▸ Exercise: Write every line of the material out exactly as shown.
Given records: Begin
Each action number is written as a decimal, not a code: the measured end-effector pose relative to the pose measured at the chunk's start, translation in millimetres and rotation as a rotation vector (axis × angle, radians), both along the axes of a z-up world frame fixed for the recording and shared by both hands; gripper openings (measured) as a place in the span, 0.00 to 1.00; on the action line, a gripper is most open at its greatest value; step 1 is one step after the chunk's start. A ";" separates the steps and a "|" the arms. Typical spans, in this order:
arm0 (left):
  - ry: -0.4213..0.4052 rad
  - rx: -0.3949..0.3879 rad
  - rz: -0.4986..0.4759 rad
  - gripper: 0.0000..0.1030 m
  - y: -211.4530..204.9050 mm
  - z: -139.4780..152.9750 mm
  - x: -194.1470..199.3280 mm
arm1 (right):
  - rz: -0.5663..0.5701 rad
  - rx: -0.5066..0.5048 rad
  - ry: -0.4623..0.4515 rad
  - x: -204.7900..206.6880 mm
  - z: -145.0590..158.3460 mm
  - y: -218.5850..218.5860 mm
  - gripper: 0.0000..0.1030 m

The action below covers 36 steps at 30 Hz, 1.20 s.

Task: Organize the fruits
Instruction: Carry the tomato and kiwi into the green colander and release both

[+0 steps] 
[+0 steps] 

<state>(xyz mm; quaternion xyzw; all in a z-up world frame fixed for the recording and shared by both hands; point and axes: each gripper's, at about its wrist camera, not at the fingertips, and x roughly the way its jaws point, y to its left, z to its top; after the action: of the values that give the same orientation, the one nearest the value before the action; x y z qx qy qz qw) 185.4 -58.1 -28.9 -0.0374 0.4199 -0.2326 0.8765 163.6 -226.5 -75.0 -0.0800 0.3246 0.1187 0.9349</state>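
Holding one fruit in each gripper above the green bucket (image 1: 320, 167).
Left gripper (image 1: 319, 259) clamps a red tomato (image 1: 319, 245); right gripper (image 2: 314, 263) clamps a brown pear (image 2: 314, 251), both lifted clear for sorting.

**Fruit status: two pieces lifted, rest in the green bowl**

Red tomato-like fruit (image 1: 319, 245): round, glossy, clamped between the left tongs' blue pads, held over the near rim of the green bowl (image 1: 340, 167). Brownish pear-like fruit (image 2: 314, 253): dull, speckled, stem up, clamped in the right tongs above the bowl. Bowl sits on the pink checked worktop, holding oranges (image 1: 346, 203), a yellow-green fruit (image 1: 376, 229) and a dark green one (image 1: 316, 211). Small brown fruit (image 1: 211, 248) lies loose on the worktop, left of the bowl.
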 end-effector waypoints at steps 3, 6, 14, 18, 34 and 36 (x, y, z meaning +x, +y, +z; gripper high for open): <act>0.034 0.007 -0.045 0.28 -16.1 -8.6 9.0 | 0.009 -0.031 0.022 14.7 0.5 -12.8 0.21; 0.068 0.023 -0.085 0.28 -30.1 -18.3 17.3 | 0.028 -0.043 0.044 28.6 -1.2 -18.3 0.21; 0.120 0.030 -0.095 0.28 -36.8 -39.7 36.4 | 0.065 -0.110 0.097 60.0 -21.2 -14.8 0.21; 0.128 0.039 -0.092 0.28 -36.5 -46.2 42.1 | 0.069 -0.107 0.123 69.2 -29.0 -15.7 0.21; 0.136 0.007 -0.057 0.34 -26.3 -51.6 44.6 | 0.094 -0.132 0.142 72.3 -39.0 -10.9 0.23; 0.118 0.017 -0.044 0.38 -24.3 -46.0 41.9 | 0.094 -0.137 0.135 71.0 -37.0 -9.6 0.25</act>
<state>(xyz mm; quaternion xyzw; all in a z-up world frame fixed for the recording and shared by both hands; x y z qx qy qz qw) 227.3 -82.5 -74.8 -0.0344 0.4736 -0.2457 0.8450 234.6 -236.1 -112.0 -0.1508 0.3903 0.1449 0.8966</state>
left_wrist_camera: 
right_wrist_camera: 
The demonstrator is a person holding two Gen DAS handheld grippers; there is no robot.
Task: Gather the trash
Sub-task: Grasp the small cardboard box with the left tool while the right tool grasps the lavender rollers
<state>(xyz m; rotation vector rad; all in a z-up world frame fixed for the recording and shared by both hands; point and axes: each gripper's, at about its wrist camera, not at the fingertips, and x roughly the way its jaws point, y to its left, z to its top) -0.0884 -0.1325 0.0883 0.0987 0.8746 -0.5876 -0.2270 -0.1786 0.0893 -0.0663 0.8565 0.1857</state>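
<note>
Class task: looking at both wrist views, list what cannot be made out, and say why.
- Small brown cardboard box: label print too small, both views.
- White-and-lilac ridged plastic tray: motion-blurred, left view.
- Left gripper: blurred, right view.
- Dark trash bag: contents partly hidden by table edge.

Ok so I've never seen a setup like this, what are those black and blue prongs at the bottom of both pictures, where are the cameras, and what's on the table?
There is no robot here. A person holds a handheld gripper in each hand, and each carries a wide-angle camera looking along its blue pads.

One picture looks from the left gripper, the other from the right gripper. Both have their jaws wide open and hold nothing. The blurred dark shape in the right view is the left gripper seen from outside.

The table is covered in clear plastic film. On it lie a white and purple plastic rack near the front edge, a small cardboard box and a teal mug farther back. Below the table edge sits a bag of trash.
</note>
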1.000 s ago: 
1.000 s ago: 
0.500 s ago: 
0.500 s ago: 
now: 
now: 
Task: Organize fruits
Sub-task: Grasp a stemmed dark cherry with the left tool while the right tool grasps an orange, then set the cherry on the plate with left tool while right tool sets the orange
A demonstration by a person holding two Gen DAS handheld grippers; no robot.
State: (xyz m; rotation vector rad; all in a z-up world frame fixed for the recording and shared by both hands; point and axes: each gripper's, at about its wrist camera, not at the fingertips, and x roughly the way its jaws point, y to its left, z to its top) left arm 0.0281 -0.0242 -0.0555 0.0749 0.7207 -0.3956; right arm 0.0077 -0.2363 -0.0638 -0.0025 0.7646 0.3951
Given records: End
▸ Finished task:
Each action number is written as a decimal, not a code: the measured end-effector pose relative to the pose measured at the chunk's start, translation in millimetres and rotation as a rotation vector (axis × angle, radians), both along the axes of a z-up world frame fixed for the recording and shared by both hands; gripper openings (measured) as a place in the span, 0.00 to 1.00; on the action line, a gripper is most open at its greatest value; step 1 is one step after the chunk's start. A ";" separates the steps and a "|" the arms. Typical spans, in this order:
arm0 (left):
  - ry: -0.4213..0.4052 rad
  - rx: -0.3949..0.3879 rad
  - rz: -0.4986..0.4759 rad
  - gripper: 0.0000..0.1030 m
  - y: -211.4530..204.9050 mm
  - z: -139.4780..152.9750 mm
  - x: -194.1470..199.3280 mm
arm1 (right):
  - rz: -0.5663..0.5701 rad
  - rx: -0.5066..0.5048 rad
  - ry: -0.4623..0.4515 rad
  - x: -204.7900..206.6880 mm
  - z: -145.0590..158.3460 mm
  - y: -218.5850..218.5860 mm
  - gripper: 0.0000..0.1030 m

The action below covers 36 steps at 30 Hz, 1.20 s.

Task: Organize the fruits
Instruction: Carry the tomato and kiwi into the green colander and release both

[+0 steps] 
[+0 steps] 

<state>(xyz mm; quaternion xyzw; all in a z-up world frame fixed for the recording and shared by both hands; point and axes: each gripper's, at about its wrist camera, not at the fingertips, and x roughly the way its jaws point, y to its left, z to its top; after the action: of the values that give the same orientation, the one nearest the value before the action; x y z qx qy qz qw) 185.4 -58.1 -28.9 -0.0374 0.4199 -0.2326 0.8765 163.6 -226.5 -75.0 -0.0800 0.3246 0.1187 0.9349</state>
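Holding one fruit in each gripper above the green bucket (image 1: 320, 167).
Left gripper (image 1: 319, 259) clamps a red tomato (image 1: 319, 245); right gripper (image 2: 314, 263) clamps a brown pear (image 2: 314, 251), both lifted clear for sorting.

**Fruit status: two pieces lifted, rest in the green bowl**

Red tomato-like fruit (image 1: 319, 245): round, glossy, clamped between the left tongs' blue pads, held over the near rim of the green bowl (image 1: 340, 167). Brownish pear-like fruit (image 2: 314, 253): dull, speckled, stem up, clamped in the right tongs above the bowl. Bowl sits on the pink checked worktop, holding oranges (image 1: 346, 203), a yellow-green fruit (image 1: 376, 229) and a dark green one (image 1: 316, 211). Small brown fruit (image 1: 211, 248) lies loose on the worktop, left of the bowl.
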 end-effector waypoints at steps 3, 6, 14, 18, 34 and 36 (x, y, z meaning +x, +y, +z; gripper high for open): <act>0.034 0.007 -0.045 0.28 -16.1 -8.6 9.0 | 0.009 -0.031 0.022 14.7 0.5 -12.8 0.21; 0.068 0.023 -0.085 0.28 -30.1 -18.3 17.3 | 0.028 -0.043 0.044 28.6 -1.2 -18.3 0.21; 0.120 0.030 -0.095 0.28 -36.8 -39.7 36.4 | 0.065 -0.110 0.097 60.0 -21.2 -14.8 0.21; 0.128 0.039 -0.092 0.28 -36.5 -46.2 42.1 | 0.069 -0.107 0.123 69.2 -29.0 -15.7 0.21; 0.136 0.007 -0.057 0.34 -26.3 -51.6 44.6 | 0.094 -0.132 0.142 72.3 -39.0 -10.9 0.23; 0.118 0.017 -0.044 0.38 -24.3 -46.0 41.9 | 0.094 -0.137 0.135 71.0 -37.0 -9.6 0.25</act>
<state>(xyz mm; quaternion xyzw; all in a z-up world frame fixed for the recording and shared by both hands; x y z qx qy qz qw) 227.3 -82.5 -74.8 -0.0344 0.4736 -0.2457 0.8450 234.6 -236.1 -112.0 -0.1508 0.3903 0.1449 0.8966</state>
left_wrist_camera: 
right_wrist_camera: 
The demonstrator is a person holding two Gen DAS handheld grippers; there is no robot.
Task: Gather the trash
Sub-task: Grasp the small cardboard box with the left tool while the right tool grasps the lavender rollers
<state>(xyz m; rotation vector rad; all in a z-up world frame fixed for the recording and shared by both hands; point and axes: each gripper's, at about its wrist camera, not at the fingertips, and x roughly the way its jaws point, y to its left, z to its top) -0.0884 -0.1325 0.0883 0.0987 0.8746 -0.5876 -0.2270 -0.1786 0.0893 -0.0663 0.8565 0.1857</state>
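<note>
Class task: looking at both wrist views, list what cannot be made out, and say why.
- Small brown cardboard box: label print too small, both views.
- White-and-lilac ridged plastic tray: motion-blurred, left view.
- Left gripper: blurred, right view.
- Dark trash bag: contents partly hidden by table edge.

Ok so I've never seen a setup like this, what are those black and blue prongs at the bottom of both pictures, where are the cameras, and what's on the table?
There is no robot here. A person holds a handheld gripper in each hand, and each carries a wide-angle camera looking along its blue pads.

One picture looks from the left gripper, the other from the right gripper. Both have their jaws wide open and hold nothing. The blurred dark shape in the right view is the left gripper seen from outside.

The table is covered in clear plastic film. On it lie a white and purple plastic rack near the front edge, a small cardboard box and a teal mug farther back. Below the table edge sits a bag of trash.
</note>
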1.000 s ago: 
1.000 s ago: 
0.500 s ago: 
0.500 s ago: 
now: 
now: 
Task: Organize fruits
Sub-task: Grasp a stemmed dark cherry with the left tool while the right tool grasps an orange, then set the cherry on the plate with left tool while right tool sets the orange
A demonstration by a person holding two Gen DAS handheld grippers; no robot.
State: (xyz m; rotation vector rad; all in a z-up world frame fixed for the recording and shared by both hands; point and axes: each gripper's, at about its wrist camera, not at the fingertips, and x roughly the way its jaws point, y to its left, z to its top) left arm 0.0281 -0.0242 -0.0555 0.0749 0.7207 -0.3956; right arm 0.0077 -0.2363 -0.0638 -0.0025 0.7646 0.3951

This finishes the answer to the exercise.